Here, plaintiff's claim arises from the ALJ's observation that Dr. Curiale's report and opinion was not accompanied by any treatment records or notes. (Tr. at 20.) Plaintiff interprets the observation as a finding that the record was incomplete. On this foundation, plaintiff argues that the ALJ should have subpoenaed Dr. Curiale's treatment records and notes, or ordered further examination and testing.

The observation regarding Dr. Curiale's treatment records and notes was made in the context of the ALJ's extensive discussion of the opinion evidence. That discussion is set forth in full in this order supra. The ALJ rejected Dr. Curiale's opinion "because it is not supported by the psychiatric treatment record, the report of the consultative psychiatrist, or the record as a whole." (Tr. at 20.) The ALJ cited his earlier discussion of the ways in which Dr. Curiale's diagnosis was inconsistent with the diagnoses of the treating and examining psychiatrists and then noted that Dr. Curiale's report and opinion was not accompanied by any treatment records or notes. He observed that when the opinion was rendered, plaintiff had been in treatment with Dr. Curiale for four months, at most, while records from Fair Oaks Psychiatric Associates reflected a treatment history of approximately twelve months. He concluded that the psychiatric treatment records were more likely to reflect plaintiff's overall mental condition and limitations than Dr. Curiale's report and opinion did. The ALJ speculated that Dr. Curiale may have relied heavily on plaintiff's subjective reports of symptoms and limitations. (Id.)
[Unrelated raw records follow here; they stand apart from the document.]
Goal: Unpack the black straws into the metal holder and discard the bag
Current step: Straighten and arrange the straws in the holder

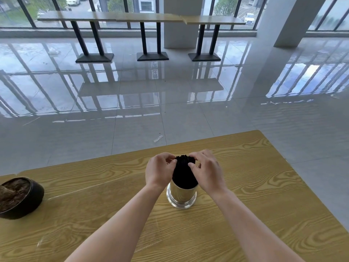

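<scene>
A shiny metal holder (181, 195) stands upright on the wooden table (264, 186). A tight bundle of black straws (184, 173) stands in it, their tops rising well above the rim. My left hand (160, 170) pinches the bundle's top on its left side. My right hand (205, 169) pinches the top on its right side. A thin clear wrap seems to lie under my fingertips at the straw tops, but I cannot tell for sure. No separate bag shows on the table.
A dark round bowl (18, 197) with brownish contents sits at the table's left edge. Beyond the table lies a glossy tiled floor with a small wrapper scrap (158, 138). High tables (143, 18) stand along the far windows, and a white column (180, 21) rises behind them.
</scene>
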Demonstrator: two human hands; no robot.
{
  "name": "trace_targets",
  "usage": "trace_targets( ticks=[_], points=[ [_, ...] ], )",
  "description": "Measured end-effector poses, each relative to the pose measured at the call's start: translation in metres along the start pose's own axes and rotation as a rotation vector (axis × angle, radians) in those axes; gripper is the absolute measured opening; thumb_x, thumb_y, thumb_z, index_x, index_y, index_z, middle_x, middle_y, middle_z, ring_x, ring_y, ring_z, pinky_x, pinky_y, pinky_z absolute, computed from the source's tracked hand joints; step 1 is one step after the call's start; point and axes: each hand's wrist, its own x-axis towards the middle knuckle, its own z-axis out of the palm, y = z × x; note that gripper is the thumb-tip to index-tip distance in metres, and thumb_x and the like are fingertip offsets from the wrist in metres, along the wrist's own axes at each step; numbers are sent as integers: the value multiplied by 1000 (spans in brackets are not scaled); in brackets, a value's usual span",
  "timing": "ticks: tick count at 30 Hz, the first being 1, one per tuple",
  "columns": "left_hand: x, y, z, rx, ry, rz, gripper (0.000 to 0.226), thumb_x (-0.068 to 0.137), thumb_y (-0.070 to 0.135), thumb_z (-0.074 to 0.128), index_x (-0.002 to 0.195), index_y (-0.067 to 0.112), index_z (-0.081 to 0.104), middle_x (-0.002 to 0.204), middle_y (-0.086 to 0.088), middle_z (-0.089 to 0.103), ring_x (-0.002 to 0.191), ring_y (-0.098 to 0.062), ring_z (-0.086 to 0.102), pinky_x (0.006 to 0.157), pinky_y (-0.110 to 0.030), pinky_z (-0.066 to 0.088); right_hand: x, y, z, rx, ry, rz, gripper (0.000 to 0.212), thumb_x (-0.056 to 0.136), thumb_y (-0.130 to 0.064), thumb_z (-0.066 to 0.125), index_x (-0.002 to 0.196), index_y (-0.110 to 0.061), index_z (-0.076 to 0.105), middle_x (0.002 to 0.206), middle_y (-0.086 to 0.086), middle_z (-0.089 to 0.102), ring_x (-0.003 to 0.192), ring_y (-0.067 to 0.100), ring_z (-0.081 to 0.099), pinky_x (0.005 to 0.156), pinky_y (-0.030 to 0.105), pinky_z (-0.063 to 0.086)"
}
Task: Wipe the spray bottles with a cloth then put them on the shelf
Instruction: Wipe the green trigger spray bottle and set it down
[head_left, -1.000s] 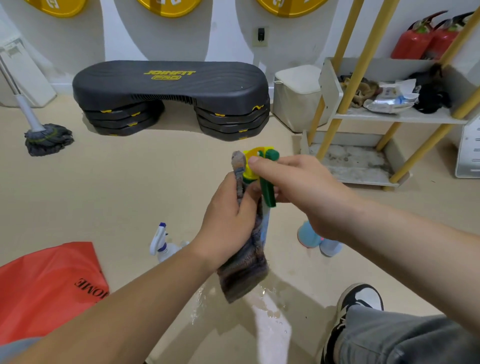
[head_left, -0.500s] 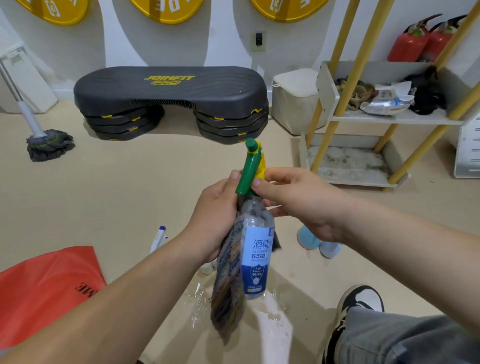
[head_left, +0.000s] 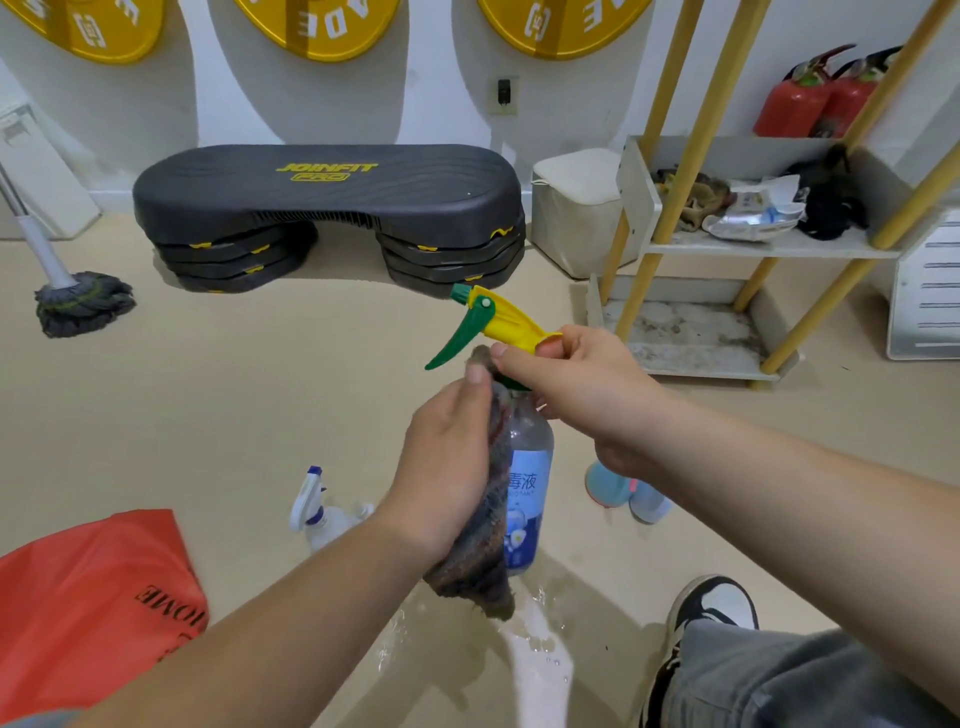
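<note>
Greyish cloth (head_left: 488, 561) sat squeezed in the left grip (head_left: 441, 467) against the spray bottle (head_left: 527, 483), right grip (head_left: 582, 395) pinching its neck, so twisting looked best.

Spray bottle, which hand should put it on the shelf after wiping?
Probably the right hand: it grips the spray bottle at its top, and the shelf stands on that side. The left hand is busy holding the cloth.

The spray bottle (head_left: 529, 470) is clear with a blue label, a yellow head and a green trigger. The cloth (head_left: 488, 561) has dark brown and blue stripes. The bag (head_left: 88, 597) is red with black letters; the floor (head_left: 260, 395) is beige.
</note>
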Motion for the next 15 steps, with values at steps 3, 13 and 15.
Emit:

The undersigned does not view the ALJ's observation as anything other than a factual statement about "the record as a whole" and support for the ALJ's conclusion that Dr. Curiale's opinion was inconsistent with the record. Plaintiff's assertion that the observation was sufficient to trigger an obligation on the part of the ALJ to subpoena records or order further examinations is unpersuasive. In the absence of any ambiguity in Dr. Curiale's report itself, the ALJ was not required to develop the issue further. See Tonapetyan v. Halter, 242 F.3d 1144, 1150 (9th Cir. 2001) (ambiguous evidence or the ALJ's own finding that the record is inadequate to allow proper evaluation of the evidence triggers the ALJ's duty to conduct an appropriate inquiry). The evidence of record was sufficient to support the ALJ's findings, and there was no need to further develop the record. See Mayes, 276 F.3d at 459-60.


Accordingly, IT IS HEREBY ORDERED that:

1. Plaintiff's motion for summary judgment is denied;

2. Defendant's cross-motion for summary judgment is granted; and

3. The decision of the Commissioner of Social Security is affirmed.